CO is independent from operations. They never touch on-chain transactions and never move fiat. Their job is to say yes or no, with documented rationale.

Appears in: Issuance (step 2), Redemption (steps 2, 5), Partner Onboarding (step 2), Freezing Assets (decision-maker), Daily Supply Verification (sign-off)

Treasury (TR)

The fiat side. TR verifies incoming bank wires against issuance requests (matching amount, sender, and reference), initiates outgoing wires for redemptions, manages reserve allocation, and provides the daily fiat balance for supply verification.

TR never signs on-chain transactions. Their domain is the banking system.

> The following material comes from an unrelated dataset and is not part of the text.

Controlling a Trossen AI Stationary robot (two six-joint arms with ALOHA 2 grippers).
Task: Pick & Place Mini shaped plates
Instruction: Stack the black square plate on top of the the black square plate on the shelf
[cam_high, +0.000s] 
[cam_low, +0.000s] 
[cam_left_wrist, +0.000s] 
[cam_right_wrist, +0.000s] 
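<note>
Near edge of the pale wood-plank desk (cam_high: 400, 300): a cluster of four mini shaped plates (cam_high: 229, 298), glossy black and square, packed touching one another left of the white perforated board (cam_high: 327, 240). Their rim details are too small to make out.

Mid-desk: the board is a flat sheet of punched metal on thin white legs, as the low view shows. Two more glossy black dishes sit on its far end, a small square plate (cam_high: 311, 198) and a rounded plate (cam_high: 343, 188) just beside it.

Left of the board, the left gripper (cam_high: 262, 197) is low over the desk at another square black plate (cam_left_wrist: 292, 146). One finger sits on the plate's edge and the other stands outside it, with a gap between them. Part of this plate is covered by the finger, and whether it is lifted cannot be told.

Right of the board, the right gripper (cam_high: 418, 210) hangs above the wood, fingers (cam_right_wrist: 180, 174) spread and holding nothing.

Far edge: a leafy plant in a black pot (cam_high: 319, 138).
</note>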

Appears in: Issuance (step 3), Redemption (step 7), Daily Supply Verification (fiat input)

On-Chain Operator (OP)

The execution layer. OP creates mint transactions in the Safe multisig, monitors redemption addresses for incoming tokens, executes burns, and records on-chain data (transaction hashes, block numbers, finality confirmations).

OP can initiate on-chain transactions but cannot complete mints alone — every mint requires a co-signature from the Head of Operations.

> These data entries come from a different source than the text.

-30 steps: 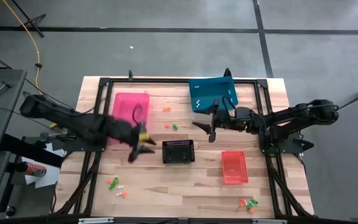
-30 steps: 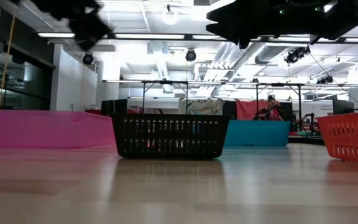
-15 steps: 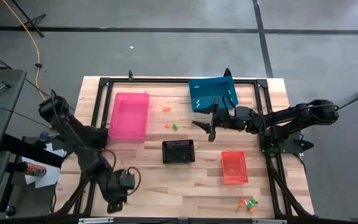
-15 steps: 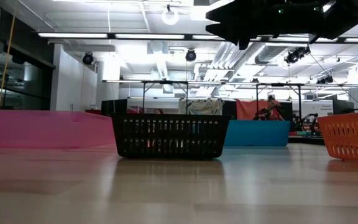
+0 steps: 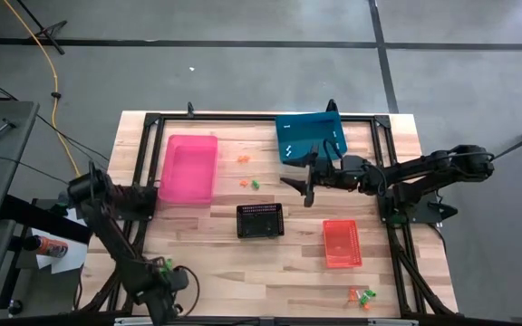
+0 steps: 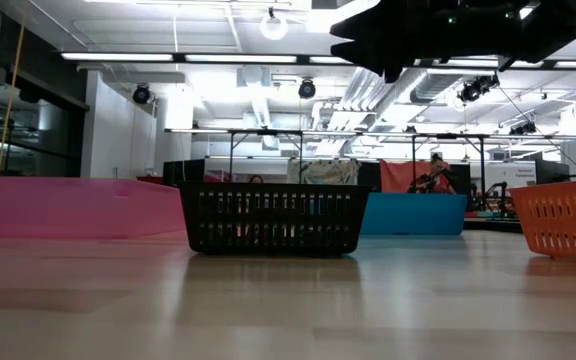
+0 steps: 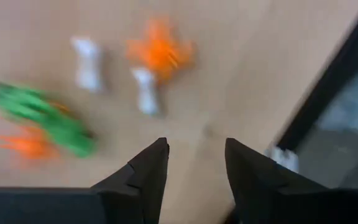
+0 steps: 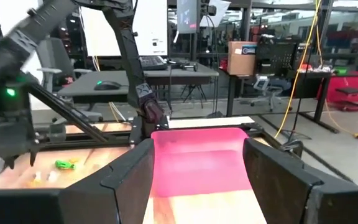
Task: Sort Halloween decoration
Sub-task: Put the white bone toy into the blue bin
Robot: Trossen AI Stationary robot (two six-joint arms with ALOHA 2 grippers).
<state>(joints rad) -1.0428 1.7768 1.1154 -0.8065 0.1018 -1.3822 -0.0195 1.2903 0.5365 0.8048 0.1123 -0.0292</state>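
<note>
Left gripper [image 7: 194, 168] is down at the near left corner of the table [image 5: 270, 267], over a small cluster of Halloween decoration pieces. Its jaws are parted, nothing between them. Just ahead of the tips lie a white trinket [image 7: 146, 91] and an orange trinket [image 7: 159, 50]; another white one [image 7: 87, 62] sits off to one side, and further that way a green trinket [image 7: 42, 118] with a second orange piece [image 7: 28, 144] touching it.

Step in hand, as I read it: picking one piece from this cluster. To do it well, centre the gap over a single trinket — the nearest white one looks easiest, since it sits apart from the rest. Come straight down, close only when the piece is between the tips, and avoid nudging the orange one beyond it.

Right gripper [image 5: 308, 186] hangs mid-table near the blue bin [image 5: 308, 138], jaws wide, holding nothing, facing the pink bin [image 8: 201, 162]. More trinkets lie between the pink and blue bins [image 5: 250, 183] and by the red bin [image 5: 342, 243] near the front edge [image 5: 362, 295]. Black basket [image 5: 260, 220] sits in the middle.
</note>
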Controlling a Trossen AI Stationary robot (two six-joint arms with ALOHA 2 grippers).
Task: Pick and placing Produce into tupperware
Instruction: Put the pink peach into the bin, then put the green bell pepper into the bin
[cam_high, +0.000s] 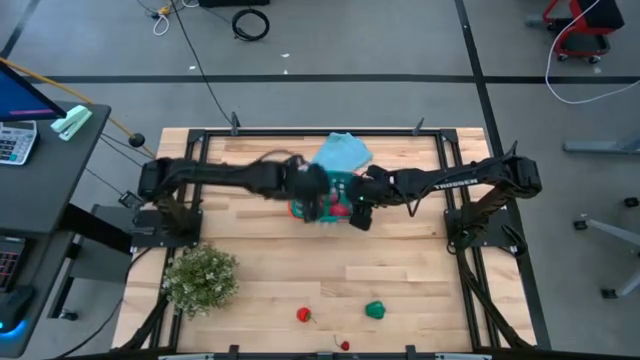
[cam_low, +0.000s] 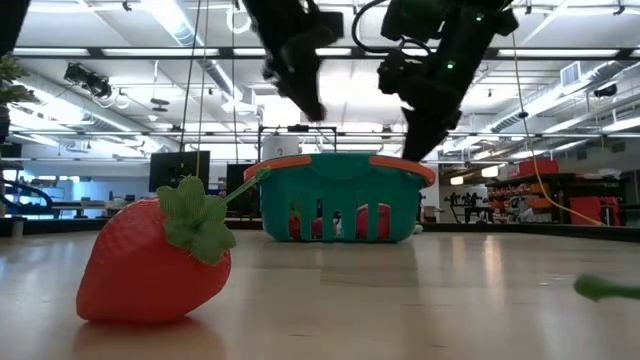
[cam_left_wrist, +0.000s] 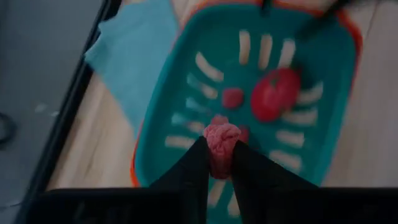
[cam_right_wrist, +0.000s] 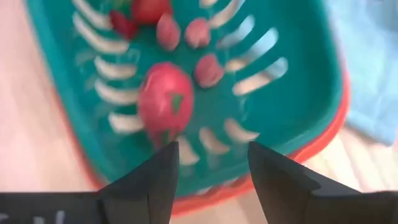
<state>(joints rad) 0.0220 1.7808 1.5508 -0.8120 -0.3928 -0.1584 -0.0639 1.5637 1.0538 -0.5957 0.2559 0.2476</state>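
While arms hide tupperware (cam_high: 345, 192) overhead, left gripper (cam_left_wrist: 219, 148) pinches pink Produce piece (cam_left_wrist: 221, 140); right gripper (cam_right_wrist: 211, 163) open, empty.

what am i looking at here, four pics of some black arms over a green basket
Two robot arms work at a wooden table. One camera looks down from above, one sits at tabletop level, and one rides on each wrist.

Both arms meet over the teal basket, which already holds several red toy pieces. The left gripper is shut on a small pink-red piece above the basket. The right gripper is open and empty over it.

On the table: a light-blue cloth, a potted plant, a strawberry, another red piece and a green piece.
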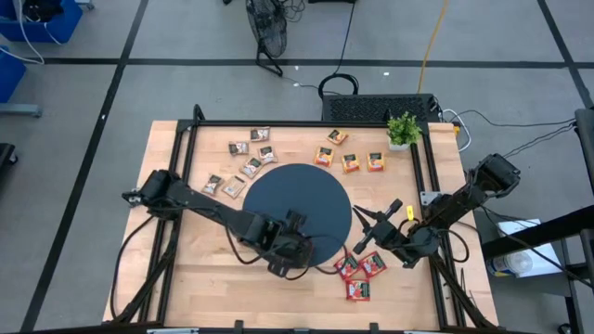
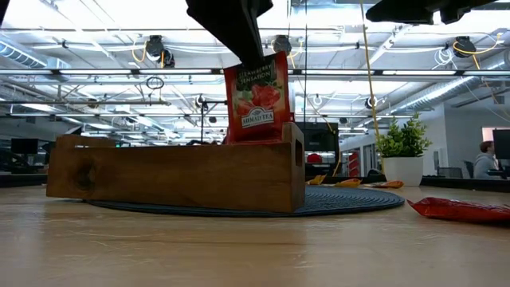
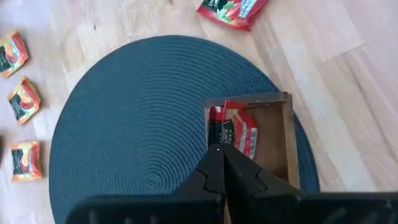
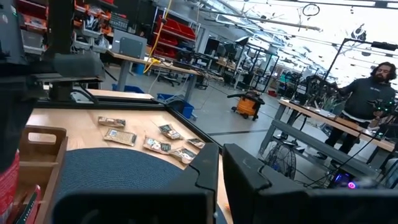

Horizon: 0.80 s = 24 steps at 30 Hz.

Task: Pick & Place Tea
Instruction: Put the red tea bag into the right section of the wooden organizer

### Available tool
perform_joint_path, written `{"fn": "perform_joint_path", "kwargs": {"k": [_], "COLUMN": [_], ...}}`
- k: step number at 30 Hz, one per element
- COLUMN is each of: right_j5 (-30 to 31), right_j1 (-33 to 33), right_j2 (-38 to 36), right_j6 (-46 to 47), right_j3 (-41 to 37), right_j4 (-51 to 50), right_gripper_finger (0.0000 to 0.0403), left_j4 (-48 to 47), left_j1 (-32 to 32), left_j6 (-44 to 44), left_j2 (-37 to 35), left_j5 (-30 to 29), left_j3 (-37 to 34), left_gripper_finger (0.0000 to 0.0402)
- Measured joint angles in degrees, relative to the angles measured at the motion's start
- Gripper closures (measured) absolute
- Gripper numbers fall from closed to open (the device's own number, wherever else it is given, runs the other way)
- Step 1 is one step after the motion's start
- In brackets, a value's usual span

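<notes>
Over wooden tray (image 2: 175, 175): left gripper (image 3: 219, 152) jaws pinch red sachet (image 2: 256, 96); right gripper (image 1: 371, 232) jaws closed, empty.

A wooden tray (image 2: 175, 175) sits on a round mat (image 1: 299, 210) in the middle of the table (image 1: 195, 288). Tea packets (image 1: 245, 163) lie behind the mat. A plant (image 1: 403, 130) stands at the back right.

Wooden table (image 1: 186, 278) carries a round dark mat (image 1: 299, 209) mid-table, brown sachets (image 1: 246, 160) scattered far-left, orange sachets (image 1: 351, 160) far-right beside a potted plant (image 1: 403, 130), red sachets (image 1: 360, 271) near the front.
</notes>
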Motion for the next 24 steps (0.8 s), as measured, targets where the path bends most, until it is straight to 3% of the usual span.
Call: {"fn": "perform_joint_path", "kwargs": {"k": [24], "right_j5": [-0.13], "right_j1": [0.0], "right_j2": [0.01], "right_j6": [-0.02], "right_j3": [0.04], "right_j4": [0.01], "right_gripper_finger": [0.0396], "left_j4": [0.55], "left_j1": [-0.12], "left_j6": [0.27], "left_j2": [5.66], "left_j5": [1.16], "left_j3": [-0.15], "left_gripper_finger": [0.04]}}
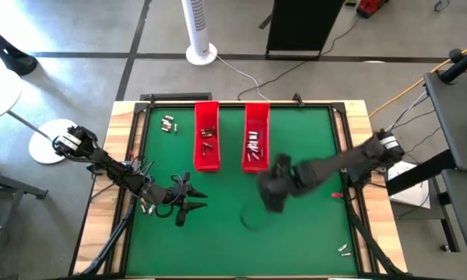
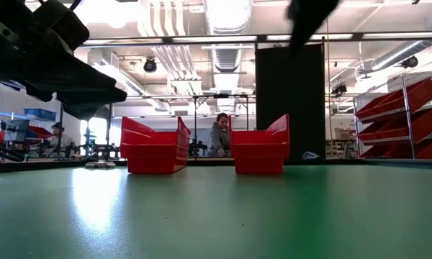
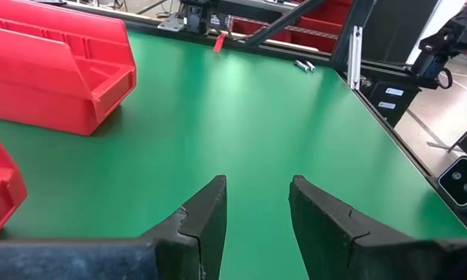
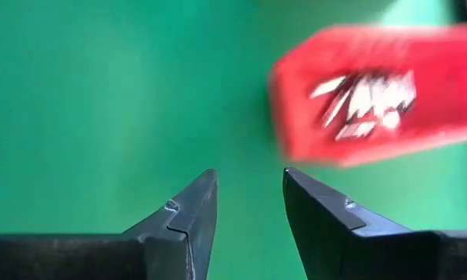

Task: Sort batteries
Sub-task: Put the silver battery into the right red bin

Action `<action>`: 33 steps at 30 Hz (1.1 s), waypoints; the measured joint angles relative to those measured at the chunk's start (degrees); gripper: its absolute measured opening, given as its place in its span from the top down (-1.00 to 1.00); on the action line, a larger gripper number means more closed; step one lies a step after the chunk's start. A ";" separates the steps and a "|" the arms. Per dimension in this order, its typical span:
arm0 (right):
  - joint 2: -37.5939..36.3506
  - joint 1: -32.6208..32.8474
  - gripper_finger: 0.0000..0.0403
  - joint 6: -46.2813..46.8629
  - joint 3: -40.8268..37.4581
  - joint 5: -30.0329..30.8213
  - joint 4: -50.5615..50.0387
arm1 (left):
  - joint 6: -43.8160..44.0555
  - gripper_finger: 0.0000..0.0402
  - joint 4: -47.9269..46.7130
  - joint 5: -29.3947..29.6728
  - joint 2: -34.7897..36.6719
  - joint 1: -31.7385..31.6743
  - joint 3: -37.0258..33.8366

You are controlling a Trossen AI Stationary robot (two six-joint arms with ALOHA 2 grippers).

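Observation:
Two long red trays stand side by side at the table's far middle. The left tray (image 1: pixel 206 138) and the right tray (image 1: pixel 255 138) both hold several small silvery batteries (image 4: pixel 362 97). A few loose batteries lie at the far left (image 1: pixel 168 123), and two lie by the near right corner (image 1: pixel 344 250). My left gripper (image 3: pixel 257 190) hovers low over the mat near the left side (image 1: pixel 193 201), open, with nothing between its fingers. My right gripper (image 4: pixel 249 183) hangs blurred above the mat just in front of the right tray (image 1: pixel 272 194). It is open and holds nothing.
Bare green mat (image 1: pixel 296 233) lies in front of the trays and across the near half of the table. A black frame (image 1: pixel 350 140) runs along the table's edges. In the low view a person (image 2: pixel 219 135) sits in the room behind the trays.

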State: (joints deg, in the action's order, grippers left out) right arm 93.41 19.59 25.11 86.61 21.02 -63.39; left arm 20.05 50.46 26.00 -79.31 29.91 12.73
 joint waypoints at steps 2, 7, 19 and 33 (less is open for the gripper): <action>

Appears in: Issuance (steps 4, 6), Redemption (steps 4, 6), Freezing Assets (alerts on-chain anomalies)

Head of Operations (HO)

The co-signer and escalation point. HO is the mandatory second signer on all mint transactions (four-eyes principle). HO also executes on-chain freezes and unfreezes on Compliance's instruction, can suspend partners, and initiates internal rebalancing when needed.

HO and OP must sign from different machines, different networks, and different HSM instances. If one is compromised, the other remains secure.

Appears in: Issuance (step 5), Freezing Assets (on-chain execution), Partner Onboarding (suspension/deactivation), Daily Supply Verification (escalation)

System Administrator (SA)

Infrastructure only. SA manages access policies, monitoring and alerting configuration, network setup, and the decryption service that reads encrypted balances. SA does not participate in any operational flow — they never approve requests, sign transactions, or make compliance decisions.

Appears in: None of the operational flows directly. Supports infrastructure for all of them.

Segregation rules

These combinations are never allowed — one person cannot hold both roles:

RuleWhy
CO ≠ OPThe person who approves must not be the person who executes on-chain
CO ≠ TRThe person who approves must not be the person who moves fiat
TR ≠ OPThe person who confirms fiat must not be the person who mints
OP ≠ HOThe person who initiates the mint must not be the person who co-signs
SA ≠ OPInfrastructure must not execute operational transactions
SA ≠ COInfrastructure must not make compliance decisions

Minimum staffing

The operation can run with five people:

PersonRolesRationale
Person 1CS + TRReceives requests and handles fiat — no conflict
Person 2CO + HOApproves compliance and co-signs mints — allowed because CO decides and HO executes a different step (co-sign, not initiation)
Person 3OPInitiates on-chain transactions — must be separate from HO
Person 4SAManages infrastructure — must be separate from both OP and CO
Person 5Third multisig key holder — no operational role, exists to satisfy the 2-of-3 multisig threshold

This is the launch configuration. As the team grows, roles should be split further — particularly separating CO from HO into distinct people.